**Try it**. Search the records for lines that contain the word "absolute". Copy them all.

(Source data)
┌──

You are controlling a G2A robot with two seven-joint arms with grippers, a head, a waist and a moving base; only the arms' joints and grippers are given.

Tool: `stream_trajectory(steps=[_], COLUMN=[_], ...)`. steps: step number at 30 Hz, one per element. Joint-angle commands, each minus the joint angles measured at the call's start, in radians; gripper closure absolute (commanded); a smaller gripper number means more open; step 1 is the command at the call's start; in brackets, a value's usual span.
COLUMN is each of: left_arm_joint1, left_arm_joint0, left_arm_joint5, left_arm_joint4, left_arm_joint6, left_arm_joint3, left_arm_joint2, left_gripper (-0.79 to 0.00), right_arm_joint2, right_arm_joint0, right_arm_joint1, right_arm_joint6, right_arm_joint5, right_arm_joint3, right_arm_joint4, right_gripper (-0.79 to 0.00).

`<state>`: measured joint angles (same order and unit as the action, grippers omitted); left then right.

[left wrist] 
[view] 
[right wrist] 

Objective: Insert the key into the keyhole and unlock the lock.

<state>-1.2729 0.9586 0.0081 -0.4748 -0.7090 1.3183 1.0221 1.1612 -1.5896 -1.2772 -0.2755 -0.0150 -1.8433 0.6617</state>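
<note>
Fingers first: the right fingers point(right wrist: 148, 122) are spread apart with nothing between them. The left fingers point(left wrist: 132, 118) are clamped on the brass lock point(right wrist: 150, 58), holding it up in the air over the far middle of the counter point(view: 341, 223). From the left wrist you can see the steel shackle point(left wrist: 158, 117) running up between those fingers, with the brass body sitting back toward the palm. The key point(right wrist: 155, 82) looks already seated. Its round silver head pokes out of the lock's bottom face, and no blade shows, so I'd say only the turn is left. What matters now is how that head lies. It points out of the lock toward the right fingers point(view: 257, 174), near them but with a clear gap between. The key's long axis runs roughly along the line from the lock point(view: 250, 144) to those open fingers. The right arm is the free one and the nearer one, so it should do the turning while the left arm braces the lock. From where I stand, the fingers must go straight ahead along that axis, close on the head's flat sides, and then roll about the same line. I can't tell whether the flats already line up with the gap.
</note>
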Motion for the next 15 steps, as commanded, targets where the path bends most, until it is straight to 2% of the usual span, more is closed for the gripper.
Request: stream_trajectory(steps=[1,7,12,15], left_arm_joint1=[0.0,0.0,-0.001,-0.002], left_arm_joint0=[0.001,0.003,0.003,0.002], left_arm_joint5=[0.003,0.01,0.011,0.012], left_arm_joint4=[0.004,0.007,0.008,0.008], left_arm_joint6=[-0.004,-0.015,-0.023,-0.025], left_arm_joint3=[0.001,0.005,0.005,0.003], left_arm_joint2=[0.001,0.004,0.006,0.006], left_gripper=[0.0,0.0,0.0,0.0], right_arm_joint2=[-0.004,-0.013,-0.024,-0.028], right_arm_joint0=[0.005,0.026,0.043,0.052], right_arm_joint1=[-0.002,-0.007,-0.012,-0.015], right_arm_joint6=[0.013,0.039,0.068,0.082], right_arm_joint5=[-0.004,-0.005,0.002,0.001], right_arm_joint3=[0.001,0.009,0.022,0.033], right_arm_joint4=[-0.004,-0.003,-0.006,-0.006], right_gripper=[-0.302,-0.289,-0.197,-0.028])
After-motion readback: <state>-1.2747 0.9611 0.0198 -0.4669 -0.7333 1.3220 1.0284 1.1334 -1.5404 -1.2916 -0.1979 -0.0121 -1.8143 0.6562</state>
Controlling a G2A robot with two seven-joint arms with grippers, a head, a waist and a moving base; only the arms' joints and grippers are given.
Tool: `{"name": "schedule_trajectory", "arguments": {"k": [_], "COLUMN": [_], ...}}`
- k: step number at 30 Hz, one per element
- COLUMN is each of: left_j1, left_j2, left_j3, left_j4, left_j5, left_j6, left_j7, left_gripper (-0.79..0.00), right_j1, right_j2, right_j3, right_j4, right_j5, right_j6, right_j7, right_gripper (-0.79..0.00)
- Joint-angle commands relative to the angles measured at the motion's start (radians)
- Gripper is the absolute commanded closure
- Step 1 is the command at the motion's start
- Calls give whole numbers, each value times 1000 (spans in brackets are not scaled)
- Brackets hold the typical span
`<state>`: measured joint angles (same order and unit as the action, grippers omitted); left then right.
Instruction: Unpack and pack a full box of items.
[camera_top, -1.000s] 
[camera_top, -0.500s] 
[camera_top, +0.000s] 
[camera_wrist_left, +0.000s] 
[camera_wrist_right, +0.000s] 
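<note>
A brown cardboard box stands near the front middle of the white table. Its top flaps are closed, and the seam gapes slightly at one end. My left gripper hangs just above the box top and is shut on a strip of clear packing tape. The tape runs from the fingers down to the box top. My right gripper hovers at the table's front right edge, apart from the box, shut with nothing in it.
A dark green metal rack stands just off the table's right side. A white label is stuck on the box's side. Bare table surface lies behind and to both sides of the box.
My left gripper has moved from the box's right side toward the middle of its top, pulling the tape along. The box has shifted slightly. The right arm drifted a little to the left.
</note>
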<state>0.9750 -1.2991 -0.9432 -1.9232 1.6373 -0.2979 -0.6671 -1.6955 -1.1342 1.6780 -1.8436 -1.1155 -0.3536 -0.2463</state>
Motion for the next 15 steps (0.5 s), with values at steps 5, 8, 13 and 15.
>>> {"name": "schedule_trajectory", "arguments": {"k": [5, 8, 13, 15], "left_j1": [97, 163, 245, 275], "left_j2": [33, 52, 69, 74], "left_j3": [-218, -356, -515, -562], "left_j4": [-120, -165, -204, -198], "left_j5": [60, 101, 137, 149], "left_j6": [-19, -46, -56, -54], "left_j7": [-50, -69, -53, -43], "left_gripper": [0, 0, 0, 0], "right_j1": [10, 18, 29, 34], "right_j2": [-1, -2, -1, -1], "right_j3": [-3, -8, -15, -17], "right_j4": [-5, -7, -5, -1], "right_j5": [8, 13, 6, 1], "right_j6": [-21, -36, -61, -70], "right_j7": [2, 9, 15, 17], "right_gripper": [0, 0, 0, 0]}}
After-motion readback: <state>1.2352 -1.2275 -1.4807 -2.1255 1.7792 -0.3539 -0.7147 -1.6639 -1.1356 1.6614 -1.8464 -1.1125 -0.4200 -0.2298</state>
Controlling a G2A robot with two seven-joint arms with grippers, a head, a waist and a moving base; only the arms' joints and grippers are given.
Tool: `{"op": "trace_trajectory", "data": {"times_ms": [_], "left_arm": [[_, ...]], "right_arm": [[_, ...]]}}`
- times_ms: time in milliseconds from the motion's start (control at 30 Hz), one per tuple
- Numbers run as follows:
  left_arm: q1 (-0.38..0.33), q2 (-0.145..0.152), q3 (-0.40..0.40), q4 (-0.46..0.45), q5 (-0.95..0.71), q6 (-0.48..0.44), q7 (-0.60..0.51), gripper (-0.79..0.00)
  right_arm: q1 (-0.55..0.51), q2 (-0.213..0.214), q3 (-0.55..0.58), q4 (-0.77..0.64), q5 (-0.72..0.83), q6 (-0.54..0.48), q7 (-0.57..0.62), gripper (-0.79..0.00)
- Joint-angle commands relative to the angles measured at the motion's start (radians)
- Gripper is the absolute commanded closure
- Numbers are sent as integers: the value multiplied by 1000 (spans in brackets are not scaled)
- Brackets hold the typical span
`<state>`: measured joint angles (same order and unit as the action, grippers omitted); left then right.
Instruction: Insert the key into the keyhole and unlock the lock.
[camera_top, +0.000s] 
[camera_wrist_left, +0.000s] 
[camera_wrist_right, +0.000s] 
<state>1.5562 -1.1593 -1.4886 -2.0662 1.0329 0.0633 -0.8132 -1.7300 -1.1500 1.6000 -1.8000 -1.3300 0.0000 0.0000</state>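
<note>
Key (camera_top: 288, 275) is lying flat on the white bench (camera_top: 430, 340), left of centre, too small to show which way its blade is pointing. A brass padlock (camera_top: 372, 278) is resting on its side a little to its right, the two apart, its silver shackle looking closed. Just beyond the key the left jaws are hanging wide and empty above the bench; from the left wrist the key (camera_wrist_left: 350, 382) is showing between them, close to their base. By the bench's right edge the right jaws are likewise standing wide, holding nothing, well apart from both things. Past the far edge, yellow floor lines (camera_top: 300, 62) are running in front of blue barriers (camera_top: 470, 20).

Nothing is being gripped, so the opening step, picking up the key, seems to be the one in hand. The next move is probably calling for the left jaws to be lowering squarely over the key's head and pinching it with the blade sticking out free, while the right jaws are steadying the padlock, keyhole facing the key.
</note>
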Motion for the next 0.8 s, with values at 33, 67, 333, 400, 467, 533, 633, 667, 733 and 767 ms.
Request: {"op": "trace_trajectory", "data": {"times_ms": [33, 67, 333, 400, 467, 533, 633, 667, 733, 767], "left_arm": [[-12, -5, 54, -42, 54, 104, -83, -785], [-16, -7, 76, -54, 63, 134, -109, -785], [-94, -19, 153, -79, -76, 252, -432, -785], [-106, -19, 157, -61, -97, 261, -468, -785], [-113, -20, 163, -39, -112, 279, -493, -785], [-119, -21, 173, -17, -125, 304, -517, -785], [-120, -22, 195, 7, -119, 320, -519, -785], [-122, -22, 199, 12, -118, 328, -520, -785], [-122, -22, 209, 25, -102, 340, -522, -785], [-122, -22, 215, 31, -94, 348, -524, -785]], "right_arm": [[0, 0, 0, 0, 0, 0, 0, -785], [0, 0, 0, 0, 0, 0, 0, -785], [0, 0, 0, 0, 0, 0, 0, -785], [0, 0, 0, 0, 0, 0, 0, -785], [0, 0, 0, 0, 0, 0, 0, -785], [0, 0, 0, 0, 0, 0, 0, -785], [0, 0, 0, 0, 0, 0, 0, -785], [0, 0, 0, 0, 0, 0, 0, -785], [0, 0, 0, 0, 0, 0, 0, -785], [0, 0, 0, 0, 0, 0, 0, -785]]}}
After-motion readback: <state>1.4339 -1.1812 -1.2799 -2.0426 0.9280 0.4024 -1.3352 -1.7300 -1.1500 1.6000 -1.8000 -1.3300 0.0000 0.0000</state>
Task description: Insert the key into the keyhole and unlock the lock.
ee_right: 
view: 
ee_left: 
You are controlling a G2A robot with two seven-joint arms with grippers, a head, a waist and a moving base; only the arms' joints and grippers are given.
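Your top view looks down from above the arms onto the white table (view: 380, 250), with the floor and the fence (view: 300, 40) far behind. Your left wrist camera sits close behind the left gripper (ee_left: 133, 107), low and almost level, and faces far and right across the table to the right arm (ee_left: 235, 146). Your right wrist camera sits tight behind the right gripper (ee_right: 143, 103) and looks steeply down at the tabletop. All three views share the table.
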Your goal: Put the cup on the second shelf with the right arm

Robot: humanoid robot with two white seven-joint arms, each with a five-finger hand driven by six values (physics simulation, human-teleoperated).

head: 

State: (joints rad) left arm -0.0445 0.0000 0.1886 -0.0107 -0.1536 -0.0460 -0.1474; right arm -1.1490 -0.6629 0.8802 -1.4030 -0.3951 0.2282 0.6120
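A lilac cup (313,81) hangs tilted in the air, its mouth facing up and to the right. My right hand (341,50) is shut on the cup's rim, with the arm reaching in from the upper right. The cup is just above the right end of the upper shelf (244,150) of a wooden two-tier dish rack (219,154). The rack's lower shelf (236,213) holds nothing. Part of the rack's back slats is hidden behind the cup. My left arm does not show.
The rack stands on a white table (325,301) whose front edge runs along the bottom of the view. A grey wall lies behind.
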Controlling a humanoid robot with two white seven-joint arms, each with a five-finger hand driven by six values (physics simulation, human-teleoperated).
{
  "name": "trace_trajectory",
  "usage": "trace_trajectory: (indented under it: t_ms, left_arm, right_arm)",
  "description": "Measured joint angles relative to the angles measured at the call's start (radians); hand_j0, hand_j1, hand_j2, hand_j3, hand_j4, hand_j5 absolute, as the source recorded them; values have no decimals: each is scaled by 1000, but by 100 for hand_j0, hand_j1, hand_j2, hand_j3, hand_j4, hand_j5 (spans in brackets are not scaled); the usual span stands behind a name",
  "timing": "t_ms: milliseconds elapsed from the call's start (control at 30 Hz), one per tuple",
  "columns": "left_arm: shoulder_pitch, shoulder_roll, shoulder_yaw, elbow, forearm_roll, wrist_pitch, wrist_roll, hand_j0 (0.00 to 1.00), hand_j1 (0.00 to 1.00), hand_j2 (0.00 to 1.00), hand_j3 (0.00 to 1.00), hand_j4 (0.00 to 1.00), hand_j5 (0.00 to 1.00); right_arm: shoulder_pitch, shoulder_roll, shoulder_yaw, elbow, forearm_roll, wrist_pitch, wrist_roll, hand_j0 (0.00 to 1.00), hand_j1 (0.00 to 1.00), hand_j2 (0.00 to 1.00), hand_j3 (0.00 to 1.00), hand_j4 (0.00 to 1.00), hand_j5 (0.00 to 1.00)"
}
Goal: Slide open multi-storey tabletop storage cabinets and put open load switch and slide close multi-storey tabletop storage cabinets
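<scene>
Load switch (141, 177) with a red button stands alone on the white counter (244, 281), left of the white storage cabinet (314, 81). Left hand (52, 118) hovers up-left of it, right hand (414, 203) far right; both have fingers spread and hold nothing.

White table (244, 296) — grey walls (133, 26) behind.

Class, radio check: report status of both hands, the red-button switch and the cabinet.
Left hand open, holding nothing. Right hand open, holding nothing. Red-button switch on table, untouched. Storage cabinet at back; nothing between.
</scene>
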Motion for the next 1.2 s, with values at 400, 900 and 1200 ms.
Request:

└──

**Expected answer**.
Tool: `stream_trajectory(steps=[_], COLUMN=[_], ...)`. steps: step number at 30 Hz, one per element. Joint-angle commands, each minus the joint angles measured at the call's start, in radians; gripper closure absolute (commanded); a smaller gripper number means more open; step 1 is the command at the call's start; in brackets, a value's usual span.
- Gripper is the absolute commanded closure
- Gripper is the absolute commanded closure
  "description": "Measured joint angles relative to the angles measured at the call's start (radians); hand_j0, hand_j1, hand_j2, hand_j3, hand_j4, hand_j5 absolute, as the source recorded them; values have no decimals: each is scaled by 1000, but by 100 for hand_j0, hand_j1, hand_j2, hand_j3, hand_j4, hand_j5 (spans in brackets are not scaled); the usual span stands behind a name",

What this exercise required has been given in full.